Assignment
The copy must match the data below line for line and contain no images.
##### Supplied material
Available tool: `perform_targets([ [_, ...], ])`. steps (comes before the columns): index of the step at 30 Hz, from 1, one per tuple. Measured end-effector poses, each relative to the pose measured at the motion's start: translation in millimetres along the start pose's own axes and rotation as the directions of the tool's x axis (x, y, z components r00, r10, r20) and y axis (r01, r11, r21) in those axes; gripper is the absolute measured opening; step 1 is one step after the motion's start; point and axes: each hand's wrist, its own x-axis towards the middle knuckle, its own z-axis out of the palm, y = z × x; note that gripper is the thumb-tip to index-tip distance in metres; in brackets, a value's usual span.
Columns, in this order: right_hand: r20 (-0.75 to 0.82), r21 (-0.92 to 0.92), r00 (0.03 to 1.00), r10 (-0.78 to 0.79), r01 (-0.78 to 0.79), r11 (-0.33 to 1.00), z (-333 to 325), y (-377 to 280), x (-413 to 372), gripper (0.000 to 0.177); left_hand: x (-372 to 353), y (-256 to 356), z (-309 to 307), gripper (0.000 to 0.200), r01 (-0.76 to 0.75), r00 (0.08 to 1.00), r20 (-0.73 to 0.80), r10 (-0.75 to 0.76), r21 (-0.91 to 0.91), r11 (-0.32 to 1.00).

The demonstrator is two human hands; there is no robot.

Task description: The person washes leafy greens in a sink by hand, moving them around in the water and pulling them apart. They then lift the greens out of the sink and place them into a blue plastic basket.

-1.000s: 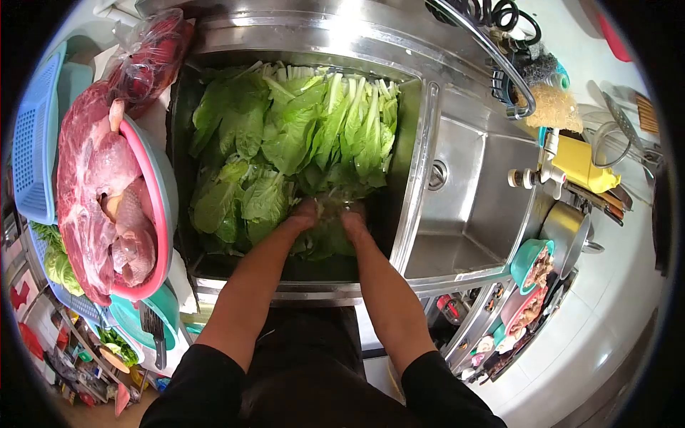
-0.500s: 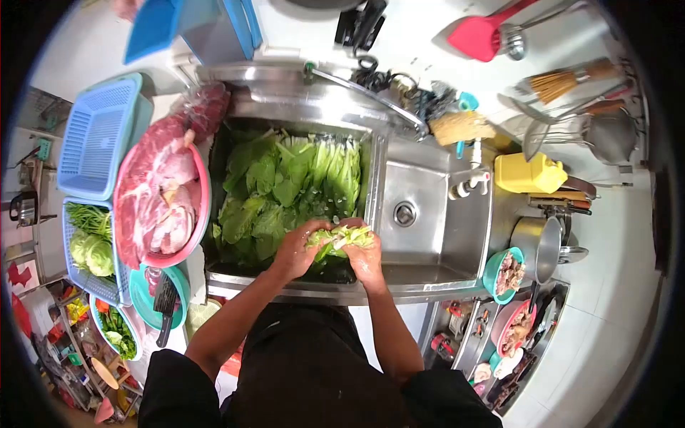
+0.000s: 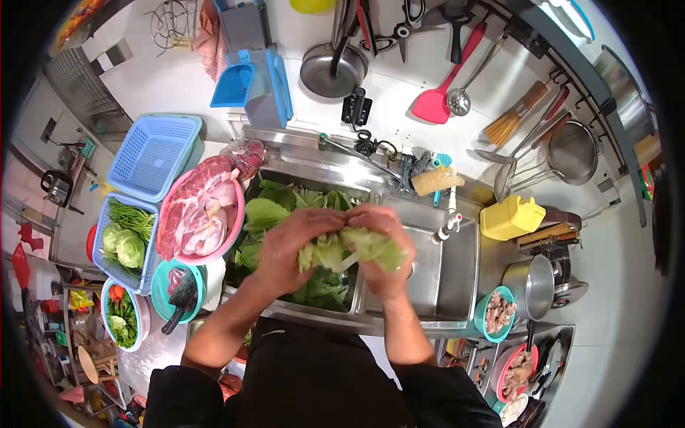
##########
Result of this task
Available tool: `perform_targets([ [_, ...], ])`. steps (comes before the columns): index of the step at 30 Hz, from 1, one per tuple. Measured end-effector poses, each relative to the pose measured at the motion's start: translation in millimetres along the start pose's own axes and rotation as the directions of the tool's x axis (x, y, z components r00, r10, r20) and y axis (r01, r11, r21) in those axes; gripper is the absolute measured opening; step 1 is one step after the motion's start; point and axes: each hand's wrist, its own x-axis towards the middle knuckle, its own z-axis out of the palm, y = z × x; note that gripper is the thumb-tip to index-tip distance in metres; in brackets, a value's usual span.
Columns, in this order: right_hand: r20 (-0.75 to 0.82), r21 (-0.92 to 0.92), r00 (0.03 to 1.00), r10 (-0.78 to 0.79), r01 (-0.78 to 0.79), r11 (-0.33 to 1.00), z (-333 to 325), y (-377 to 280), x (-413 to 372), gripper (0.000 to 0.177); left_hand: x (-372 to 353), y (-256 to 356), z (-309 to 307), gripper (0.000 to 0.200), r01 (-0.76 to 0.75), r00 (0.08 to 1.00), r20 (-0.73 to 0.80), r10 (-0.75 to 0.76), r21 (-0.91 to 0.91), r11 (-0.32 to 1.00).

The demonstrator is two human hands; there is no robot.

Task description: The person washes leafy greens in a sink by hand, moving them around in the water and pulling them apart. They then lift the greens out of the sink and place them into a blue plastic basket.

-1.000s: 
-0.500s: 
+0.000s: 

This completes the required output.